-- Problem description --
Scan the listing beneath this sentence. Report each line with the word "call".

--- START ---

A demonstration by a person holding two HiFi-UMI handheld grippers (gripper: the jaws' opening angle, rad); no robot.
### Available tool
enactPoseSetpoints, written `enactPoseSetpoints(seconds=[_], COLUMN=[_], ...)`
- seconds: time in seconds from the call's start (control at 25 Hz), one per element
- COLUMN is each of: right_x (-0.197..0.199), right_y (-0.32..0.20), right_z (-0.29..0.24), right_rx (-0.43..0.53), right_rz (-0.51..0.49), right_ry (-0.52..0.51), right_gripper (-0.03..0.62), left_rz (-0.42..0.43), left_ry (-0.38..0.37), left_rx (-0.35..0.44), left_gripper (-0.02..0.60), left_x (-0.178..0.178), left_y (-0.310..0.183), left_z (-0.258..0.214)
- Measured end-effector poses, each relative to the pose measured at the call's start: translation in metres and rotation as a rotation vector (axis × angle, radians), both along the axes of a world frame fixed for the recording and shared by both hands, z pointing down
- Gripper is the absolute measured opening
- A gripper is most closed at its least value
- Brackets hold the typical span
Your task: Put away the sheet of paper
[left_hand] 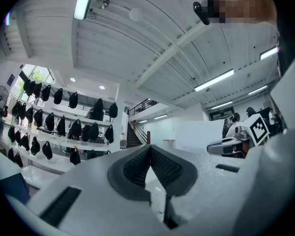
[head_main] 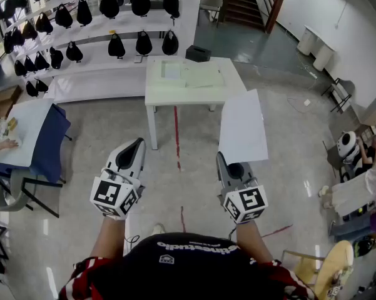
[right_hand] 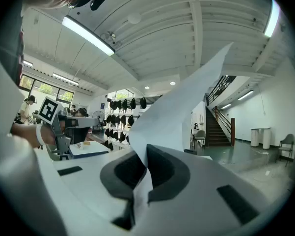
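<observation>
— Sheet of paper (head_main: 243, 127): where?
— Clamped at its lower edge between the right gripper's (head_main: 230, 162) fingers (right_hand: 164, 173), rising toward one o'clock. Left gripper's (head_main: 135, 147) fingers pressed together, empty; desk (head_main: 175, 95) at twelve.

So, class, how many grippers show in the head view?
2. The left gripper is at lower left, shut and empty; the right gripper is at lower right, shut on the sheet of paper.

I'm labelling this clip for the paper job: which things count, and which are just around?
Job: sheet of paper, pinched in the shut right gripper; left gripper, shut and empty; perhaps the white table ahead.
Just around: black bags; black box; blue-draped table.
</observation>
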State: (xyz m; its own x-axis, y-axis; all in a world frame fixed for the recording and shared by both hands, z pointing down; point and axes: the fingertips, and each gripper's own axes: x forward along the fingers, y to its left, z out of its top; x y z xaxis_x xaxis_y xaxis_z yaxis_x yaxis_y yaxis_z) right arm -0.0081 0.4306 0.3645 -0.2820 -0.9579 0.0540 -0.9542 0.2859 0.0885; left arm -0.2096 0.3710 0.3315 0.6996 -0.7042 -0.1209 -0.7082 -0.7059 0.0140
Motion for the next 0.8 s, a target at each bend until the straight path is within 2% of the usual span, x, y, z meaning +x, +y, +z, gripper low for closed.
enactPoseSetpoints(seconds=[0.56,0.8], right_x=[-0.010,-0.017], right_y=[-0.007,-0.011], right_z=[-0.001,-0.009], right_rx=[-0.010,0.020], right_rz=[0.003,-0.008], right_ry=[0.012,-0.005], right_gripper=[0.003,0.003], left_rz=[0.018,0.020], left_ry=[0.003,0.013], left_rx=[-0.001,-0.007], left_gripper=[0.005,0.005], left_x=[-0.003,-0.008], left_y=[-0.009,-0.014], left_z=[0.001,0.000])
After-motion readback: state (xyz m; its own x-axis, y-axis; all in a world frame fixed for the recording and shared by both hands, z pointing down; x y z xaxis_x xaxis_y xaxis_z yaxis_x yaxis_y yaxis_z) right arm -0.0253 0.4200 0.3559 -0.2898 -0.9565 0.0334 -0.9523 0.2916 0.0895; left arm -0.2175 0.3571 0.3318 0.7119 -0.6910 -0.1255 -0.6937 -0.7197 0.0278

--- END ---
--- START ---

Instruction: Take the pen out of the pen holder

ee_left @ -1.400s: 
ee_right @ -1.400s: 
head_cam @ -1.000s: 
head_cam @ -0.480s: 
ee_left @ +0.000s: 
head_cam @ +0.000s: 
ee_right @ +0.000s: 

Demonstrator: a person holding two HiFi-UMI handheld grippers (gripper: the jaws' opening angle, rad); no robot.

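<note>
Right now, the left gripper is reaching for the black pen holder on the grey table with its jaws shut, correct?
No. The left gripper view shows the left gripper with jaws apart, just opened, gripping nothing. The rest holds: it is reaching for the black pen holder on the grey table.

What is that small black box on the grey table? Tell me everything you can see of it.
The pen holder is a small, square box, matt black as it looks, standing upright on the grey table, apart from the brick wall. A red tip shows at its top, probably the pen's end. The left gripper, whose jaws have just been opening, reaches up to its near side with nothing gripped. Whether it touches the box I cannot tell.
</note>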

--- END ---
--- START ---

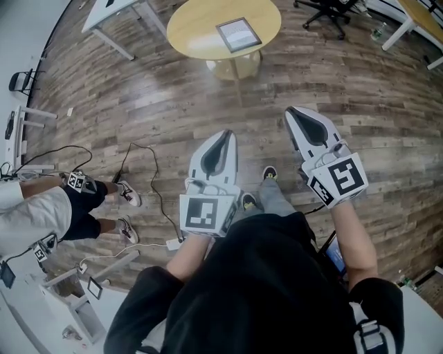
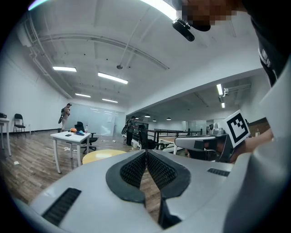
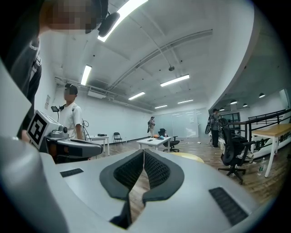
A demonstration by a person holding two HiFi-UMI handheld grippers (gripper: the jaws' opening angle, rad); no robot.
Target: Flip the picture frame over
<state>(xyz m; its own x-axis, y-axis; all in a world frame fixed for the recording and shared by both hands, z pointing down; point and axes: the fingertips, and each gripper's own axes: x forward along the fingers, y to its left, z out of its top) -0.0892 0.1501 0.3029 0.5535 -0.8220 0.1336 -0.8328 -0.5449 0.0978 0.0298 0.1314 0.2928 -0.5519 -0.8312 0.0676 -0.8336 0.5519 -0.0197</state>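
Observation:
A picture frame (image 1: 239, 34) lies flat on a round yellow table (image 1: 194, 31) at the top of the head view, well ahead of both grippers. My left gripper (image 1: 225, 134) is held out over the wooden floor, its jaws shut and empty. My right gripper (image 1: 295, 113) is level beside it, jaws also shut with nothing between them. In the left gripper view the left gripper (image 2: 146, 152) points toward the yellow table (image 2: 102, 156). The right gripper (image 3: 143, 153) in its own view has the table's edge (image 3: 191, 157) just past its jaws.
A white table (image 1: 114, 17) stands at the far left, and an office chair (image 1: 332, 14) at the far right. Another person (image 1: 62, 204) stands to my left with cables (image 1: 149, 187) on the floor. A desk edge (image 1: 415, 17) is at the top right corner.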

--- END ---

-- Solution for this task --
- seconds: time in seconds from the call's start (control at 25 Hz), one per element
- Measured end-effector poses, each relative to the pose measured at the call's start: translation in metres and rotation as a rotation vector (axis × angle, radians), both along the axes of a world frame fixed for the recording and shared by both hands, z pointing down

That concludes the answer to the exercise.